• _Problem description_
Please repeat, exactly and without pictures, the lines of the entries below that run from the one containing "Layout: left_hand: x" through the one containing "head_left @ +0".

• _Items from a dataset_

★ ★ ★

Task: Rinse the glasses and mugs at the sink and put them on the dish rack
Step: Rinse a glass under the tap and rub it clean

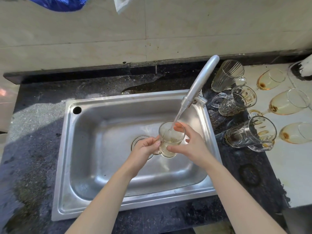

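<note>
Occupying the middle of the worktop, the steel sink is lying under a running tap; over its right half a glass mug is filling, left hand pinching the handle, right hand curling its fingers round the body.

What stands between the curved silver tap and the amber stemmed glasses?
In the head view, three stand there: a clear ribbed glass mug farthest, a patterned glass mug in the middle, a third handled mug nearest.
</note>
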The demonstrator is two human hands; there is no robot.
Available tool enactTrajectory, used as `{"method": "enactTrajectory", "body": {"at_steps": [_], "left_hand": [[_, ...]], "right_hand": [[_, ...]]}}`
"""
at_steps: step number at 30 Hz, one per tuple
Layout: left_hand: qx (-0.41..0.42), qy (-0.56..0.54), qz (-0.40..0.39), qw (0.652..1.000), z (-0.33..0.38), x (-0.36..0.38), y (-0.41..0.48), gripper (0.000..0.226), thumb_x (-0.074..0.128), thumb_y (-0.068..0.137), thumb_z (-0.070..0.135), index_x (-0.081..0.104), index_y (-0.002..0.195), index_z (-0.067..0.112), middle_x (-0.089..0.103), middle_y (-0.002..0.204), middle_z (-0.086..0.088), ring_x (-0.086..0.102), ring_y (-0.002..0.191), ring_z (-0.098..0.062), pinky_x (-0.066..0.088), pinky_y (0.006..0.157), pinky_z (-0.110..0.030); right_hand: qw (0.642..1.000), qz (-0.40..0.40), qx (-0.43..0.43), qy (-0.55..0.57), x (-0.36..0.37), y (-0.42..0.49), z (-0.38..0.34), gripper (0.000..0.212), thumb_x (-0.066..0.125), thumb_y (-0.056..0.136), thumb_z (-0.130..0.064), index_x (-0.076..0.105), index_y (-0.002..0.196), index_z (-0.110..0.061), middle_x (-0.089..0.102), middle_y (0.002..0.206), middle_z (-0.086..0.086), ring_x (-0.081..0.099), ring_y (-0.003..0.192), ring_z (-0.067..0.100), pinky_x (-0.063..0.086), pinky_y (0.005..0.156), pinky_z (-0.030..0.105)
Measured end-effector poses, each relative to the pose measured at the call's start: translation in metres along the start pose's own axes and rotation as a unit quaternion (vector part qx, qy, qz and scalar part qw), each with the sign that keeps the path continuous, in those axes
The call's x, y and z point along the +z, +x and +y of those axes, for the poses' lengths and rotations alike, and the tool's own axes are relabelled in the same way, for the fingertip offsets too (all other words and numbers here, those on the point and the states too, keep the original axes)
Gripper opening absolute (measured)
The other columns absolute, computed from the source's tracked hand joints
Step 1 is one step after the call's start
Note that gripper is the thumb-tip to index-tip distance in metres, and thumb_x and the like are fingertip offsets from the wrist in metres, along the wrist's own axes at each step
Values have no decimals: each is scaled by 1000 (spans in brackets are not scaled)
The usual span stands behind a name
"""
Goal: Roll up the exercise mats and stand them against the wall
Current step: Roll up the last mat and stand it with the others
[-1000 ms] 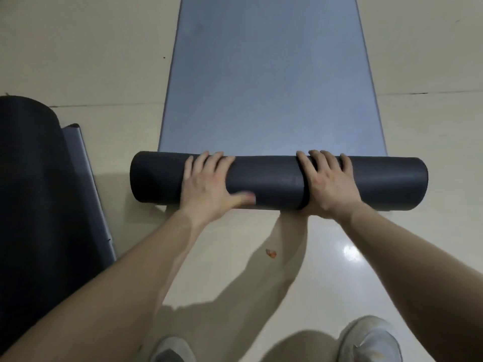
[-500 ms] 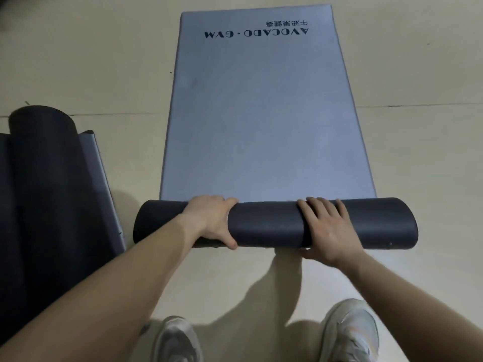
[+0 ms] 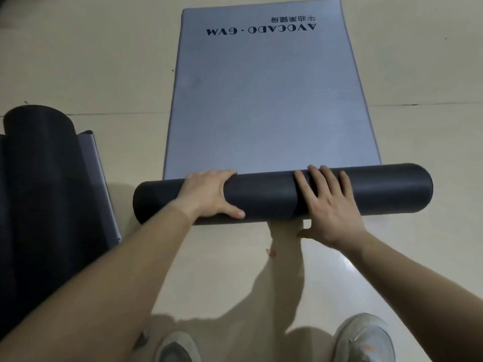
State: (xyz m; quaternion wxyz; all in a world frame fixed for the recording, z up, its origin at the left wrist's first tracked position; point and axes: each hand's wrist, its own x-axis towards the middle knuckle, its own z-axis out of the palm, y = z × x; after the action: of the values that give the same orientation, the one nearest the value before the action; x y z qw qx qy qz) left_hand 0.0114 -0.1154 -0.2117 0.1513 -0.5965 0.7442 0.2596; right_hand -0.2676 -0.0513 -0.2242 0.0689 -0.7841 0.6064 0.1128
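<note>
A grey exercise mat (image 3: 261, 100) lies flat on the floor ahead of me, printed "AVOCADO · GYM" upside down at its far end. Its near end is wound into a dark roll (image 3: 266, 194) lying crosswise. My left hand (image 3: 209, 192) wraps over the roll's left part, fingers curled over the top and thumb on the near side. My right hand (image 3: 329, 205) lies flat on the roll right of centre, fingers spread, thumb on the floor side.
A second dark mat roll (image 3: 44, 192) lies on the floor at the left, with a grey flap (image 3: 96, 178) beside it. My two shoes (image 3: 366, 338) show at the bottom edge. A small orange scrap (image 3: 270, 253) lies on the beige tiled floor.
The roll has travelled forward along the mat and grown thicker. My left hand has shifted from lying flat to wrapping over the roll. The mat's printed far end has come into view.
</note>
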Motion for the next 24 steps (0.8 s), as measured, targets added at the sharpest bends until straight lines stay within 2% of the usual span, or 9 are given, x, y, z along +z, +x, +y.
{"method": "enactTrajectory", "body": {"at_steps": [2, 4, 7, 10, 14, 16, 18, 20, 24], "left_hand": [[12, -37, -19, 999, -6, -15, 16, 105, 75, 63, 79, 36, 152, 39, 55, 144, 5, 54, 126, -24, 42, 107, -46], [13, 8, 83, 996, -5, -8, 19, 97, 65, 71, 82, 36, 152, 37, 49, 150, 3, 47, 134, -25, 33, 114, -45], [2, 152, 125, 980, -1, 21, 11, 126, 59, 62, 91, 10, 160, 28, 22, 164, -8, 22, 151, -34, 16, 123, -52], [2, 201, 136, 970, 2, 16, 26, 131, 69, 52, 87, 13, 154, 26, 36, 154, -8, 40, 136, -37, 31, 115, -55], [38, 190, 58, 979, 6, -9, 19, 116, 71, 47, 85, 32, 141, 29, 57, 126, -2, 59, 106, -30, 49, 89, -45], [57, 163, -39, 984, 7, -2, -8, 115, 73, 46, 85, 34, 140, 32, 58, 122, 1, 60, 104, -27, 48, 80, -41], [67, 155, -96, 981, 8, 16, -34, 115, 75, 46, 83, 33, 141, 34, 58, 123, 3, 60, 104, -26, 49, 79, -40], [63, 130, -120, 982, 9, 21, -43, 116, 78, 46, 81, 34, 143, 35, 58, 124, 5, 60, 106, -24, 52, 84, -41], [25, 54, -144, 988, 9, 3, -37, 117, 84, 46, 75, 37, 146, 40, 60, 132, 8, 59, 115, -23, 47, 97, -43]], "right_hand": [[999, 22, 6, -35, 11, 13, 1, 137, 91, 57, -57, 12, 162, -19, 28, 162, 18, 23, 150, 42, 14, 122, 62], [999, 18, 1, -44, 4, 45, 9, 133, 88, 51, -62, 17, 157, -23, 41, 149, 13, 39, 138, 39, 27, 116, 60], [998, -37, -26, -42, -22, 82, 20, 124, 79, 41, -75, 28, 144, -31, 53, 128, 3, 54, 114, 33, 40, 103, 51], [995, -89, -23, -25, -38, 98, 23, 116, 80, 43, -77, 34, 141, -35, 57, 123, 1, 58, 107, 31, 45, 98, 47], [981, -194, -16, 25, -60, 87, 11, 114, 83, 39, -79, 40, 138, -41, 62, 120, -6, 62, 106, 25, 50, 87, 39], [963, -262, -24, 52, -52, 59, 1, 119, 85, 37, -78, 40, 141, -42, 63, 126, -7, 63, 112, 23, 51, 95, 39], [964, -255, -37, 64, -35, 20, -6, 128, 80, 40, -81, 31, 151, -41, 58, 137, -5, 58, 122, 24, 43, 110, 42], [984, -168, -25, 62, -13, -23, -8, 134, 75, 46, -84, 22, 158, -34, 46, 150, 0, 44, 138, 26, 25, 122, 48], [994, -101, 19, -37, 17, -73, -17, 153, 85, 47, -78, 3, 163, -20, 20, 165, 15, 18, 153, 42, 12, 120, 66]]}}
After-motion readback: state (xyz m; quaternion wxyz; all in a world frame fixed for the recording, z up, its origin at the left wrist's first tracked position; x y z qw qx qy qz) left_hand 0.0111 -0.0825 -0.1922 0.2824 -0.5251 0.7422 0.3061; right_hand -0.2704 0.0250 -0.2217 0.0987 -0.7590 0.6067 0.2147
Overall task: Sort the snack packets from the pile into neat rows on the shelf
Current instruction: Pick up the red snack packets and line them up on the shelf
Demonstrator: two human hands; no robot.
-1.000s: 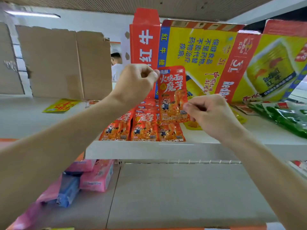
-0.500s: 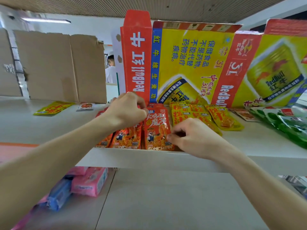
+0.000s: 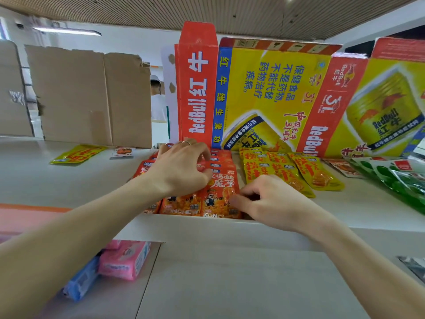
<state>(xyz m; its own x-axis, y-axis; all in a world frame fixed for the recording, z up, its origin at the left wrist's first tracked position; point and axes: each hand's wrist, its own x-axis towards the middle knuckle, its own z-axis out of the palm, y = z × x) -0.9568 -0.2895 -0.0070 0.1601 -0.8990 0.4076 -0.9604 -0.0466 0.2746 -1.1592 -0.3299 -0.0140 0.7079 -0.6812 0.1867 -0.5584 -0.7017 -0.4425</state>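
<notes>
Head camera, looking up across a white shelf (image 3: 207,229) during a sorting job: an orange snack packet (image 3: 218,192) lies face up at centre frame, at the front of the rightmost of the orange packets (image 3: 181,204) set in overlapping columns, its lower edge at the shelf's front lip. The right hand (image 3: 271,201) pinches the packet's right edge between thumb and curled fingers, apparently to square it with its neighbours. The left hand (image 3: 181,169), ring on one finger, lies over the columns with fingers bent, likely pinning the packets underneath so they do not slide; whether it grips anything cannot be told. Just right of centre, yellow packets (image 3: 276,171) form their own overlapping rows, and green packets (image 3: 402,178) lie at the right edge, suggesting sorting by colour. Flattened Red Bull cartons (image 3: 264,88) stand behind as a backstop, with brown cardboard (image 3: 92,95) at upper left. A stray yellow packet (image 3: 76,154) and a small pale packet (image 3: 123,152) lie at middle left, well apart from the rows and not yet sorted. Pink packs (image 3: 125,259) sit on the lower shelf at bottom left.
</notes>
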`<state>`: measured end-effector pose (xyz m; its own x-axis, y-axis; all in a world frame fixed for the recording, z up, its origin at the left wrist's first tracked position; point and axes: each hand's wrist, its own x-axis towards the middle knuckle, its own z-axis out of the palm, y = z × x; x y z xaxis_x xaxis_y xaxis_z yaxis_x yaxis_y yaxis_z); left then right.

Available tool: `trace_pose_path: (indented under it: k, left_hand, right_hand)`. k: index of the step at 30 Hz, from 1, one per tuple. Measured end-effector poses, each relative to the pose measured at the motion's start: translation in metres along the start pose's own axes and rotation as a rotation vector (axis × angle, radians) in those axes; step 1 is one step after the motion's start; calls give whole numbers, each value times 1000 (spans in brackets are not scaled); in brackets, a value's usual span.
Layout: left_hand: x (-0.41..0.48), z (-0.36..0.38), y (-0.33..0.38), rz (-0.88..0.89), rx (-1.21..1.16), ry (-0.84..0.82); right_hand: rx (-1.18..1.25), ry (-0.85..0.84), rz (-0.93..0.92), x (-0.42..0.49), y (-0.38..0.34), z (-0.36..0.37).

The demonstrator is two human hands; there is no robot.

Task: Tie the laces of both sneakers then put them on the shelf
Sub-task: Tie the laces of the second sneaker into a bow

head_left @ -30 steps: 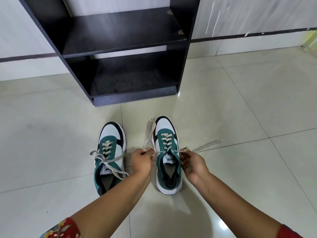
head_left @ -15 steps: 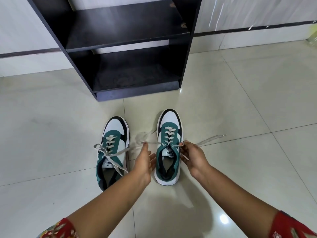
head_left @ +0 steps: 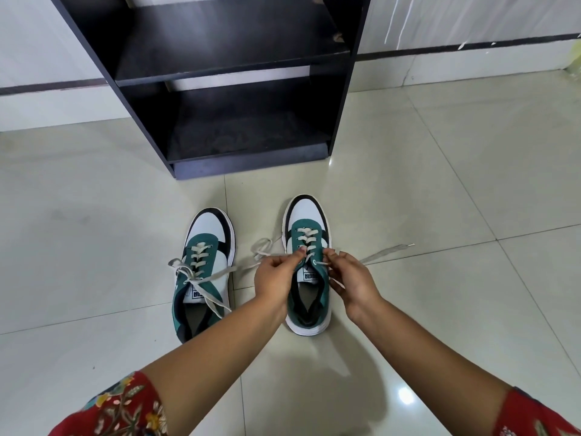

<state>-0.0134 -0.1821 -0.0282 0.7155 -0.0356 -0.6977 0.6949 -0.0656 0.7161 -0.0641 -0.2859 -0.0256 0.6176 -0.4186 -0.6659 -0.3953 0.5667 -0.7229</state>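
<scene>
Two green, white and black sneakers stand side by side on the tiled floor, toes toward the shelf. The left sneaker point(head_left: 204, 272) has loose cream laces sprawled over its tongue and side. Over the right sneaker point(head_left: 308, 247) both hands meet above the tongue. My left hand point(head_left: 276, 278) pinches one lace point(head_left: 261, 250) that trails off to the left. My right hand point(head_left: 349, 278) pinches the other lace point(head_left: 386, 250), which runs out to the right along the floor. The black shelf point(head_left: 220, 67) stands just beyond the shoes, its boards bare.
Pale glossy floor tiles point(head_left: 440, 184) spread all around. A white wall with a dark strip point(head_left: 471, 45) runs behind the shelf. Red flowered sleeves show at the bottom corners.
Both hands have come together over the right sneaker's tongue, drawing the two lace ends inward. The view has shifted slightly closer to the shelf.
</scene>
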Motion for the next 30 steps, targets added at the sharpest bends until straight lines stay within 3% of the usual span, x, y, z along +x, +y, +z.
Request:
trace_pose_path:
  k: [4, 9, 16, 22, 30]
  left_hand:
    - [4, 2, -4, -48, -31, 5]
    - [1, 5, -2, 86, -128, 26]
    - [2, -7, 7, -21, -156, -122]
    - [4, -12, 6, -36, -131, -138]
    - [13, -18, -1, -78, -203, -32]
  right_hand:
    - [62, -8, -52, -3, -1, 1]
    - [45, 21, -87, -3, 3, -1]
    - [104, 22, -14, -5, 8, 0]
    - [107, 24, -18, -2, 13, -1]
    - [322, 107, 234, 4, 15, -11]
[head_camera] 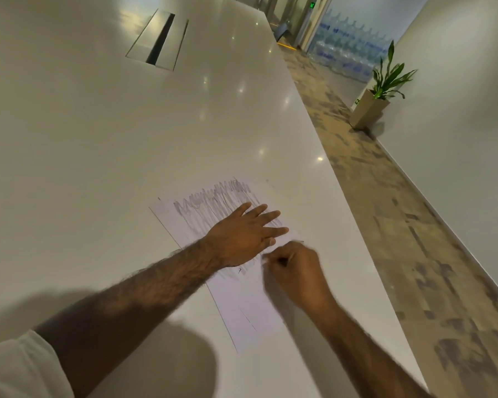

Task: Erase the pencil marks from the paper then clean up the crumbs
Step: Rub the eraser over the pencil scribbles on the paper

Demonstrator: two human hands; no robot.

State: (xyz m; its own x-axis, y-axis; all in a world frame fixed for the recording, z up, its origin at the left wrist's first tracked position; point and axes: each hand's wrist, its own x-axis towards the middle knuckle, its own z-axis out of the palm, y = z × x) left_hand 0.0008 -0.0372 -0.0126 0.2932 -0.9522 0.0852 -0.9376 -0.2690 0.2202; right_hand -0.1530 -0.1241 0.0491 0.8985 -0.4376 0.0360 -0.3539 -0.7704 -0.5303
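While left hand (236,239) lies flat on one paper (242,311), right hand (293,271) curled, blurred, grip unclear

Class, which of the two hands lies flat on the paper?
The left hand, fingers straight and spread on the scribbled paper; the right hand is curled and blurred at the paper's edge.

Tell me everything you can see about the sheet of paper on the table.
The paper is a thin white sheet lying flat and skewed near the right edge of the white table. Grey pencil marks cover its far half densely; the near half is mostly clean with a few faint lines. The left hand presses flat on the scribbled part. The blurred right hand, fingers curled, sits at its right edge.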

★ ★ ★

• _Exercise response_
Layout: left_hand: x (-0.41..0.48), z (-0.36..0.38), y (-0.33..0.38), rz (-0.88..0.89), rx (-1.21..1.16), ry (-0.84..0.82); right_hand: rx (-1.18..1.25), ry (-0.85..0.84), rz (-0.93..0.92), x (-0.42..0.49), y (-0.38..0.34), z (-0.36..0.37).

The demonstrator is two human hands; there is no robot.

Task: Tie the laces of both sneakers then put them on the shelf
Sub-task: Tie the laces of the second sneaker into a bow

head_left @ -30 steps: 
head_left @ -15 steps: 
head_left @ +0 steps: 

The response to the exercise is now finished.